A divulgação desse tipo de informação é um tema polêmico por si só. Em diversas ocasiões, esse tipo de demanda tramita em órgãos arbitrais institucionais que têm regras rígidas sobre o sigilo das causas. Isso, inclusive, pode ser considerado uma das razões que levam as companhias a preferir esse tipo de meio para administrar e resolver conflitos societários, dado o potencial lesivo que uma demanda societária tem para a imagem das companhias.
Sobre isso, a própria CVM cuidou de incluir seus argumentos quanto à questão do sigilo no edital de audiência pública, ressaltando que “os regulamentos das câmaras não podem contrariar dispositivos legais e regulamentares” e “que as obrigações de divulgação refletem preocupações centrais do regramento do mercado de capitais e não podem ser afastadas por convenções de arbitragem, regulamentos de câmaras arbitrais ou por qualquer outra convenção, respeitadas as hipóteses e observados os limites aplicáveis de sigilo decorrentes de lei”.

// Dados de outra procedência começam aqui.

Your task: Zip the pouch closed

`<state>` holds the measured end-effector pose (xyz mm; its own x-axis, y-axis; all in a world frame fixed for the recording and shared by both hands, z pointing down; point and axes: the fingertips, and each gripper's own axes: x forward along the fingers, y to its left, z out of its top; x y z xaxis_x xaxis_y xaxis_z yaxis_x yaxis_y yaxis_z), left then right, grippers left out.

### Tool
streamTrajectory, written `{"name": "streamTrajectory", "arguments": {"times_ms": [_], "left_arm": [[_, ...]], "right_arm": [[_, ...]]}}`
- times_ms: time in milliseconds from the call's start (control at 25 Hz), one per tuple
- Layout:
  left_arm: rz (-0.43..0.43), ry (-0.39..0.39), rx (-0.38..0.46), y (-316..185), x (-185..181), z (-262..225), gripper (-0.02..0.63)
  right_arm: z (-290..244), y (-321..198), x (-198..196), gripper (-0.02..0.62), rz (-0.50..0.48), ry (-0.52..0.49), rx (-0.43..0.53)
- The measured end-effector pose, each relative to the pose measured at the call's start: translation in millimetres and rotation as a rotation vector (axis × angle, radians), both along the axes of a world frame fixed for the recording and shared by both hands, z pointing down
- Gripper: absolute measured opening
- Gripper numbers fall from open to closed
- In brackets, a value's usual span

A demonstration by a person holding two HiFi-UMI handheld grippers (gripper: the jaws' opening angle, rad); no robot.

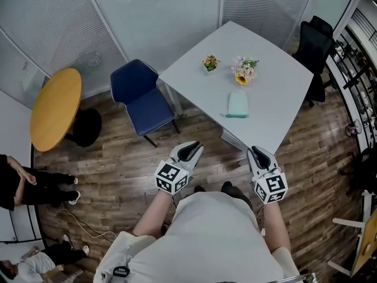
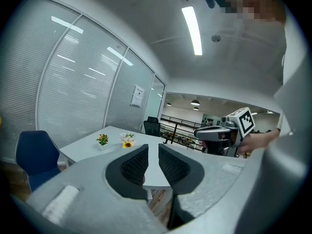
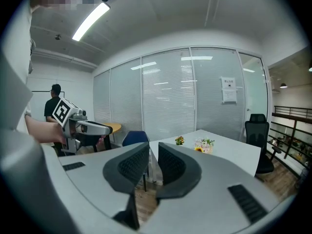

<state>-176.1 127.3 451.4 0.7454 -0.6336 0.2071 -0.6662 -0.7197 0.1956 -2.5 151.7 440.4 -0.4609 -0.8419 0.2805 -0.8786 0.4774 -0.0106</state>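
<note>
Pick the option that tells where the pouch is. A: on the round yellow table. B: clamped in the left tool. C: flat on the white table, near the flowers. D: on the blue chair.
C: the mint pouch lies flat on the white table, close to the flowers, and neither the left tool nor the right tool holds anything.

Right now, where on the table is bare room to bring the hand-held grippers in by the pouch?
Bare: the near corner of the white table between the pouch and the edge facing you, and the strip right of the pouch toward the black chair. Crowded: behind the pouch, where the small flower pot and the bouquet stand.
</note>
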Motion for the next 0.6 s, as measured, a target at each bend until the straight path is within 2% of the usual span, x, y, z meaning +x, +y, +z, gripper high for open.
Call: {"name": "streamTrajectory", "arguments": {"times_ms": [320, 600], "left_arm": [[-0.013, 0.006, -0.018, -5.8, -9.7, 6.8, 0.074], [-0.059, -0.007, -0.05, -34.4, -7.4, 23.1, 0.074]], "right_arm": [[4.8, -6.8, -7.6, 0.06, -0.013, 0.005, -0.014], [23.2, -43.2, -7.6, 0.058, -0.078, 0.001, -0.047]]}}
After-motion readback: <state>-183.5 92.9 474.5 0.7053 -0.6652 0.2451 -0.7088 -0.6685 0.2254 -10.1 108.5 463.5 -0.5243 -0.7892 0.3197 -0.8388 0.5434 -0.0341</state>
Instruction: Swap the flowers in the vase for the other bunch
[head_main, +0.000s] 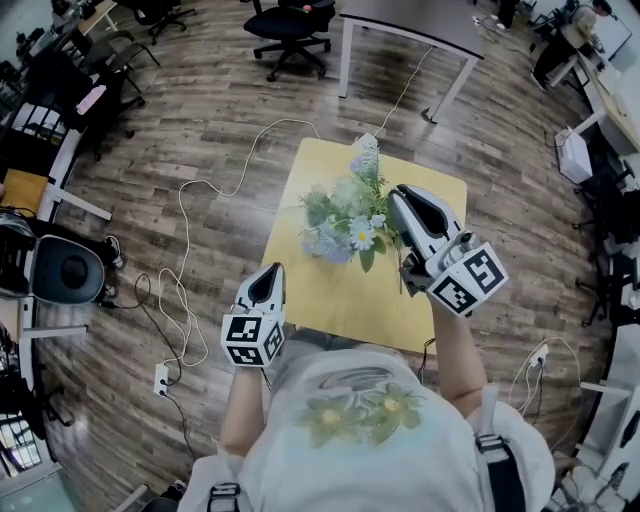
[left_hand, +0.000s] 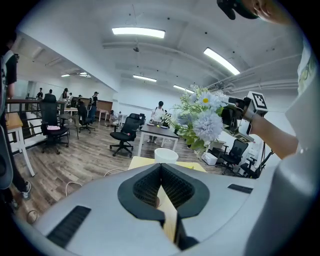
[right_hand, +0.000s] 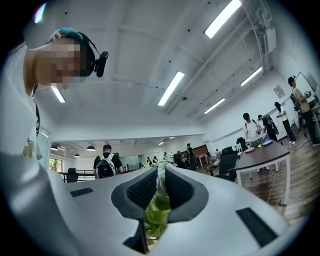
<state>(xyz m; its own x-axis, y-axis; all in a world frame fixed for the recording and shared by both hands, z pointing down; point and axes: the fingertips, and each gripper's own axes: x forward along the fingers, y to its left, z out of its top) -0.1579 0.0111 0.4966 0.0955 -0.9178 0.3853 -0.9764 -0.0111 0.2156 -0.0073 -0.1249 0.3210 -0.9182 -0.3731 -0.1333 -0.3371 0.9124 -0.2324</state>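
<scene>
Aloft, bunch (head_main: 345, 220) over table's (head_main: 330, 295) far half

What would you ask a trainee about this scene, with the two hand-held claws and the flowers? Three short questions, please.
1. True or false: the left gripper has its jaws together with nothing between them.
2. Multiple choice: the white round vase stands on A) the wooden floor, B) the square yellow table, C) a black office chair.
3. Fill in: the right gripper has its jaws closed on the ____ and holds it up over the table.

Key: 1 true. 2 B. 3 the bunch of pale blue and white artificial flowers.
</scene>
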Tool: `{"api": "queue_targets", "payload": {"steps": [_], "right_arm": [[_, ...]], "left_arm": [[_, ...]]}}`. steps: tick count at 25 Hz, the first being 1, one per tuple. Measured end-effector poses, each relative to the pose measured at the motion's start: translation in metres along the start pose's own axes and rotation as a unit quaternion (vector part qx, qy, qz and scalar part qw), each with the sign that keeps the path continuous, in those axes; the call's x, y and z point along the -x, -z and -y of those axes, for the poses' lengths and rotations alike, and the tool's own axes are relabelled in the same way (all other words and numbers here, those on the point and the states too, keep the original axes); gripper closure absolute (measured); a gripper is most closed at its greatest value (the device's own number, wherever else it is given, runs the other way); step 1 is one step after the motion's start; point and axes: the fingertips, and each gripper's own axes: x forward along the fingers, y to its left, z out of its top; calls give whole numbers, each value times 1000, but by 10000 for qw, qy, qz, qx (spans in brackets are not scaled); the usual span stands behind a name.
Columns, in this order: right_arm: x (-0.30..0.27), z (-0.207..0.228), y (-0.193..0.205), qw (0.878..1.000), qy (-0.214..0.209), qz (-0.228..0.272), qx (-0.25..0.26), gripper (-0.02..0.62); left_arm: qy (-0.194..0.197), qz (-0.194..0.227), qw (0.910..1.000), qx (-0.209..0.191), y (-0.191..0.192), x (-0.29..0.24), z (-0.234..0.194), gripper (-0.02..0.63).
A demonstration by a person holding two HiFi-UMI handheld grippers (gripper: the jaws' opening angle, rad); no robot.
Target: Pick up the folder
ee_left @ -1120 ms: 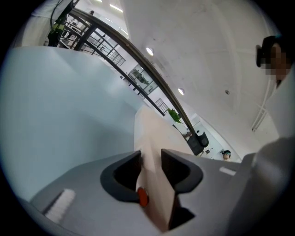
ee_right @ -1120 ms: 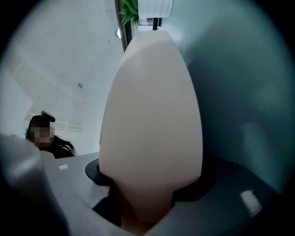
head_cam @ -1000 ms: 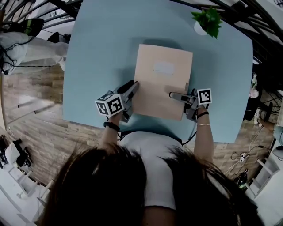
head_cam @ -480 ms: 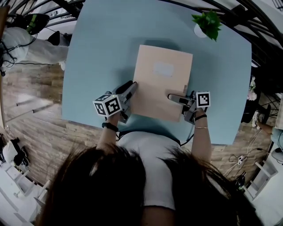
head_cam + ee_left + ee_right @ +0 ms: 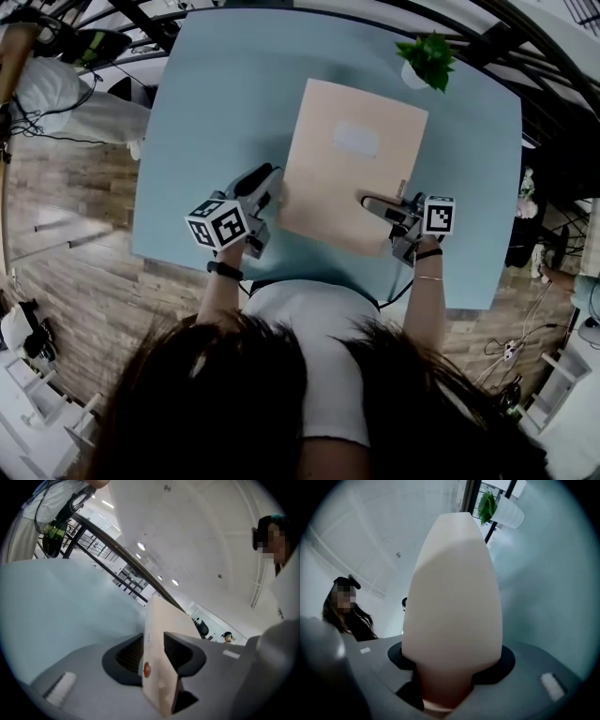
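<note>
Table [image 5: 216,112]: pale blue top spreading beyond and beneath both sets of jaws, and the surface from which the load comes away.
Folder [image 5: 352,169]: beige and flat, spanning the gap between the two grippers, its near corners inside the jaws and its far end reaching ahead of them toward the plant. Judging by its tilt in the left gripper view, it is being carried rather than lying flat.
Left gripper [image 5: 267,183]: clamped on the folder's left edge, which stands edge-on between the pads [image 5: 129,653]. Gripping at the edge probably stops the wide sheet from sagging on that side.
Right gripper [image 5: 370,202]: its jaws have just been closing a little and now pinch the folder's right side, whose rounded body fills the space between them and hides what lies straight ahead. The wide stance suits the thicker side.
Plant [image 5: 429,56]: green leaves in a white pot, well beyond the jaws and past the folder's far end, not touching it.
Label [image 5: 356,139]: pale patch on the cover, ahead of both jaws.
Stud [image 5: 146,669]: small brown fastener on the pinched edge, right at the left jaws.
</note>
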Motion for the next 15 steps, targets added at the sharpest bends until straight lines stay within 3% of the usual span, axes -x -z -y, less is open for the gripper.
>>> {"api": "queue_targets", "payload": {"steps": [7,15], "right_arm": [[11,-38,-14,9944,388,349,923,295],[31,-71,-27,9711,1210,956,1819,296]], "left_arm": [[197,320,9972,-653,-38,17,38,416],[292,525,9886,-1379,-62,31,74,420]]}}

Em relação ao tema, as manifestações dos participantes, contidas no relatório da audiência pública da qual resultou a criação da obrigação (no sentido de que a confidencialidade da arbitragem também tem amparo legal e que um conjunto menor de informações deveria ser exigido de demandas sigilosas), já dão o tom das possíveis discussões em torno do conflito normativo entre as regras que estabelecem o sigilo das demandas arbitrais e a nova obrigação estabelecida pela CVM.
Apesar das polêmicas que envolvem o tema e que certamente ainda renderão discussões, a Resolução CVM 80 entrará em vigor em 2 de maio. A aplicação da nova obrigação de divulgar demandas societárias será compulsória para as demandas societárias instauradas a partir dessa data e facultativa para aquelas iniciadas antes da vigência da norma.